With the launch of its third CDO of CDOs, the $400 million Connecticut Value Structured Credit CDO III, Babson Capital Management has made yet another mark in what remains a niche market of the structured finance universe.

One of the most established firms in the overall CDO business, Babson is also a pioneer of the CDO of CDO business (it launched its first such structure in 2001), and has a team of highly seasoned professionals that continue to carry the business forward.

"We started buying in the CDO market in 1998 and 1999 because we had already been managing several CDOs," said Matthew Natcharian, head of Babson's structured credit team. "We had people who had been managing a range of CDO collateral from high yield bonds to bank loans and emerging market debt, and because they knew about the collateral and the structures that were out there, there was no reason why we could not participate in the debt or equity of another manager's deal if we found it attractive."

Babson has made it a point to focus on the quality of collateral and the strengths and performances of individual managers, Natcharian said, and this investment philosophy bears strongly upon all three of its CDOs of CDOs. In 2001, though, the CDO market was not as large or as developed as it is now, and availability of data was scarce. Babson therefore took upon itself the task of putting together a comprehensive database of information about the various CDOs on the market, which included data on collateral, structure and manager quality. Over the years, the database - now known as CDO World - has grown extensively, evolving into a proprietary analysis and monitoring system designed to capture the performance of CDO portfolios, Natcharian said.

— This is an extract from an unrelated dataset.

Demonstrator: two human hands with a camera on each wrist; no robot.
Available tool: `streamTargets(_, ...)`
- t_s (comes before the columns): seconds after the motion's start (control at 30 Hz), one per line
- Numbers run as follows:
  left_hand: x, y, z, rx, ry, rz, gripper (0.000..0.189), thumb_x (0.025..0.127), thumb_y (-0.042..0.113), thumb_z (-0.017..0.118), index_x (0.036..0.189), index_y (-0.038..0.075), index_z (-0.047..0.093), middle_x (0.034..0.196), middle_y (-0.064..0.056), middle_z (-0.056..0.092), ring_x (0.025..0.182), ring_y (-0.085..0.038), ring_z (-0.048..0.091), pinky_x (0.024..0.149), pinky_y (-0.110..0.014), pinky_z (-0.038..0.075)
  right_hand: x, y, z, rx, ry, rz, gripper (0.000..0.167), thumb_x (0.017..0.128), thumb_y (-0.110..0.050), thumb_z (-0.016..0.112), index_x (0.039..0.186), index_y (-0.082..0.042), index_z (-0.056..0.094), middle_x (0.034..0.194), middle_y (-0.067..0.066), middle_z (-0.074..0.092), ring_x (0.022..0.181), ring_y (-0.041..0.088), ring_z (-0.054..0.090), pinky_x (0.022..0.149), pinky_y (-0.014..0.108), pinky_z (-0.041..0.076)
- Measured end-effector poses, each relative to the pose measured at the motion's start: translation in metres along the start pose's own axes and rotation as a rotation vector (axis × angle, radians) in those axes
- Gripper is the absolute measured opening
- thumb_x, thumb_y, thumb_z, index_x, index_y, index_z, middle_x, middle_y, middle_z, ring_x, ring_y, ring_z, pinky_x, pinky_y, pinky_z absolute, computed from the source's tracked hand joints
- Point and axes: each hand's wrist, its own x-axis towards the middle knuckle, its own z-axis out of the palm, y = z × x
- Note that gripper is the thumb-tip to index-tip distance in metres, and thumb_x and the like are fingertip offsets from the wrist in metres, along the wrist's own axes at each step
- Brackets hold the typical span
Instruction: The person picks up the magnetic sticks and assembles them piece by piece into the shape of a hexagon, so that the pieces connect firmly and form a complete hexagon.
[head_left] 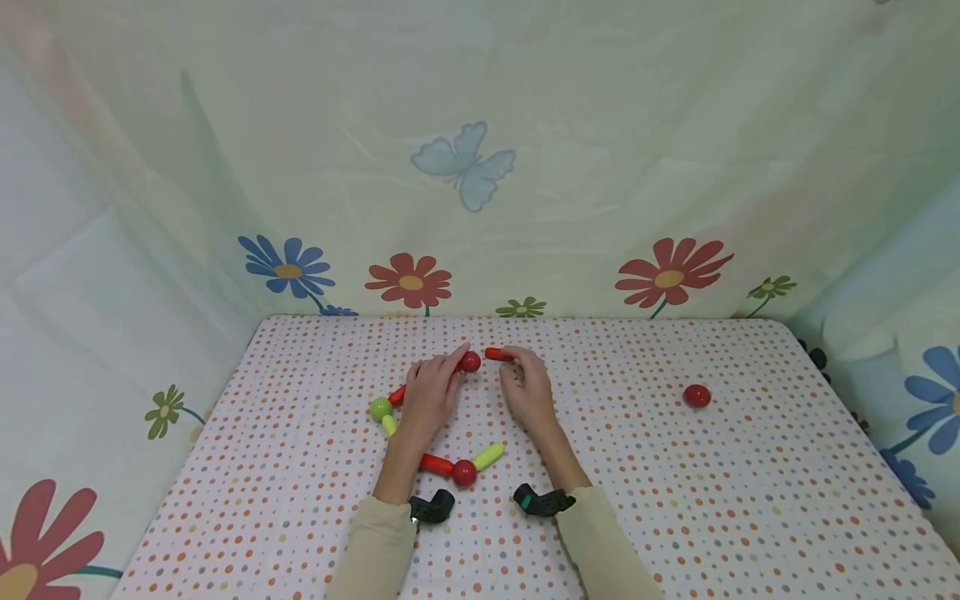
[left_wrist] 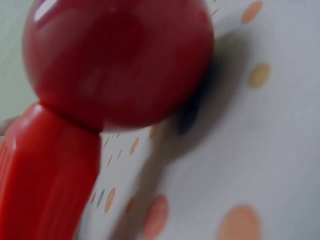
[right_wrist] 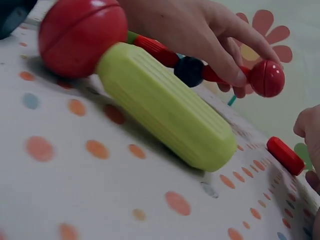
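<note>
My left hand (head_left: 435, 387) pinches a short red rod (right_wrist: 212, 75) beside a red ball (head_left: 470, 361), an index fingertip against the ball. That rod joins a dark blue ball (right_wrist: 189, 71) in a chain of toy rods and balls. The chain runs on through another red rod (head_left: 398, 394), a green ball (head_left: 380, 408) and a yellow-green rod (head_left: 389, 426), then passes partly under the left wrist. Just right of the red ball, my right hand (head_left: 528, 387) holds a separate red rod (head_left: 495, 353) by one end, its tip pointing at the ball across a small gap.
Nearer the body, the chain shows a red rod (head_left: 437, 464), a red ball (head_left: 464, 472) and a loose-ended yellow-green rod (head_left: 489, 456). A single red ball (head_left: 697, 396) lies far right on the dotted tabletop (head_left: 750, 483). A printed curtain (head_left: 570, 167) hangs behind.
</note>
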Motion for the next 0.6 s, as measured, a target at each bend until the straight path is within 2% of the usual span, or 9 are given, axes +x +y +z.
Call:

With the help of CDO World, Babson has been able to put together a series of structures that take the best of what is available at different points in the market cycle. Focusing on bank loans and high yield bonds as collateral - areas in which it has the greatest expertise - the firm is able to participate in all tranches of a CDO deal, from triple-A to equity, Natcharian said.

"We use all the data we have to quantitatively analyze a deal's collateral pool and see where the risks might lie," he said. "We then discuss those risks with the collateral manager and talk to our own teams to see whether a particular portfolio is strong and has been well structured. We'll also make sure that a manager and his portfolio are in sync style-wise and will last over time."

As a firm, Babson has preferred to go with higher quality collateral for its CDOs of CDOs, and all three of the Connecticut Valley structures have an average rating in the triple-B to triple-B-minus range, Natcharian said. But this aside, the advantage of the CDO of CDO is that it offers a greater protection against the effects of an increase in defaults.

"The equity return profile of a CDO of CDOs is flat, whereas that of a CLO is more like a steep, diagonally sloping line," Natcharian said. "A CLO might have exposure to 100 names, but if one defaults, the equity can get hurt at the margins, and if many default, the equity will be wiped out. If you own a triple-B tranche of a CLO, though, you don't get hurt until there have been a lot of defaults because you have resecuritized a portfolio of triple-Bs that don't let equity get hurt until defaults reach a pretty high level."

Despite these qualities, though, the CDO of CDOs business still remains relatively small, with just a few participants. Of course, the overall growth in the CDO market has created more opportunities for a greater number of players, Natcharian said, and one can expect the CDO of CDOs business to grow.

Even so, while the increase in the number of CDOs is expected to continue, there are some red flags that need to be raised, the negative effects of which could come to bear upon the CDO of CDOs business, too, if one is not careful enough.

"We're at a point in the credit cycle where spreads have become very tight and it is increasingly difficult for collateral managers to source credits at attractive spreads that they are comfortable with from a credit perspective," Natcharian said. "At some point in time, pricing and credit will deteriorate. In this cycle, we are sticking with the best managers, as we believe they will have the best access to credits based on their expertise and reputation. We are always conservative, but we are being defensive in this tight market."

Babson manages between $4.5 billion to $5 billion in CDOs across all of its accounts, of which about $2 billion is in CDOs of CDOs (in addition to the three Connecticut Value structures, Babson has also put together a $1 billion high grade CDO of CDOs, with an average rating of double-A). Overall, the firm manages $17 billion in structured credit assets.